On Victimless Crime
Pramudya A Oktavinanda
One of my favorite legal issues is the existence of victimless crime, usually defined as non-forceful actions whose participants are not complaining for their participation and no direct injuries are inflicted to non-participants of such actions.
Victimless crimes are traditionally associated with actions performed by consenting adults which harm the society’s moral foundations but not the society directly. These include drugs use, prostitution or non-marital sex and gambling, to name a few.
Some economists would argue that rather than criminalizing the above acts, it would be better to instead legalize them. Not only that those acts can provide additional income to the government in the form of tax, it can also minimize the costs of legal enforcement. A good example would be the war on drugs which has caused a significant costs in the form of money and lives.
Contrary to the above opinion, I, on the other hand, argue that victimless crime does not exist. If we are calculating the general welfare of the society, the costs imposed to each member of the society, even if they don’t directly affect other members, would still matter.
There are costs involved associated with drugs usage, health costs of the user. There are also costs associated with prostitution, costs related to sexually transmitted disease and possible costs to marriage relationship because yes, marriage too is a form of investment between the parties.
And how about gambling? It is a form of property transfer which may easily fall into an inefficient form of resources allocation. Why? Because the game is usually designed to ensure that the bookie will always win.

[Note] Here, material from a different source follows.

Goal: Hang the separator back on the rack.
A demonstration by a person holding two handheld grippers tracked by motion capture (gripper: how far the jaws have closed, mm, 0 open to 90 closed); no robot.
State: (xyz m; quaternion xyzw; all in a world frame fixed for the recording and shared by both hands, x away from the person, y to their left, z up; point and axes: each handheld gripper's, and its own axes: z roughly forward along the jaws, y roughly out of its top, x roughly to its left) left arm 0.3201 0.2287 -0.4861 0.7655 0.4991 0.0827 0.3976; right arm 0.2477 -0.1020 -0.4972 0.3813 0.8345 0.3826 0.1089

A simple example: most gamblers’ chance of winning is very slim in many types of games, while the winning chance of the bookie depends on the probability of the gamblers losing the game, i.e. 1 – whatever the probability of the gambler to win. If the gambler only has a chance of 1 percent or 0.01, the bookie will have 99 percent chance to win the game. A really easy way to gain money.
Sure, we always have the usual argument: those adults have already given their consent and they must take the responsibility for themselves. And it is also true that the regulations are not always consistent.
Take the cigarette industry as an example. The business is legal and they pay a considerable amount of taxes to the government each year in order to maintain the business.
So why don’t we do the same for other type of “victimless crimes”? Let us view this not from moral point of view, but from economics point of view. Usually most people forget that when we legalize certain acts, it does not necessarily mean that the enforcement costs will disappear into thin air.
You still need to spend money to ensure that the “legalized” business will comply with the rules set out by the government.
As an example. If you criminalize drugs sale, you will need to allocate funds to enforce the law and punish the violators. If you legalize drugs sale, you will spend funds to also supervise the business, ensuring that these “business men” will play in accordance with the rules on drug sale. And if they don’t? You will simply penalize them again.
How about income from tax? Well, you don’t need to legalize an act in order to gain additional income via tax, you can simply change the rule so that instead spending times in the prison, the criminals are required to pay all of their profits to the government. The effect will be similar to a tax and the government will receive money too.
How about prostitution? Legalizing the prostitution might reduce the costs of supervision because legalizing the business is usually associated with its localization. This will reduce the possibility of sexual diseases transmission and improve the protection of the sex workers.
But it is also not without additional costs. Localization may also increase the costs of the prostitution business. The procurer will need to pay taxes and the building lease fee, not to mention that there will be additional costs for moving the business place. With increasing costs, the service fee will also increase.
Who will guarantee that it will not create incentives for a black market with cheaper services for consumers who don’t have enough money to go to the valid prostitution area? This will again impose another costs for legal enforcement, i.e., eradicating the illegal prostitution outside the legalized area.
Through these examples, I would like to show that thinking about victimless crime is not as easy as imposing tax and reducing legal enforcement costs. Instead, for every action, there would be economic consequences and if we want to make a proper policy, we need to carefully calculate the costs and benefits of such policy.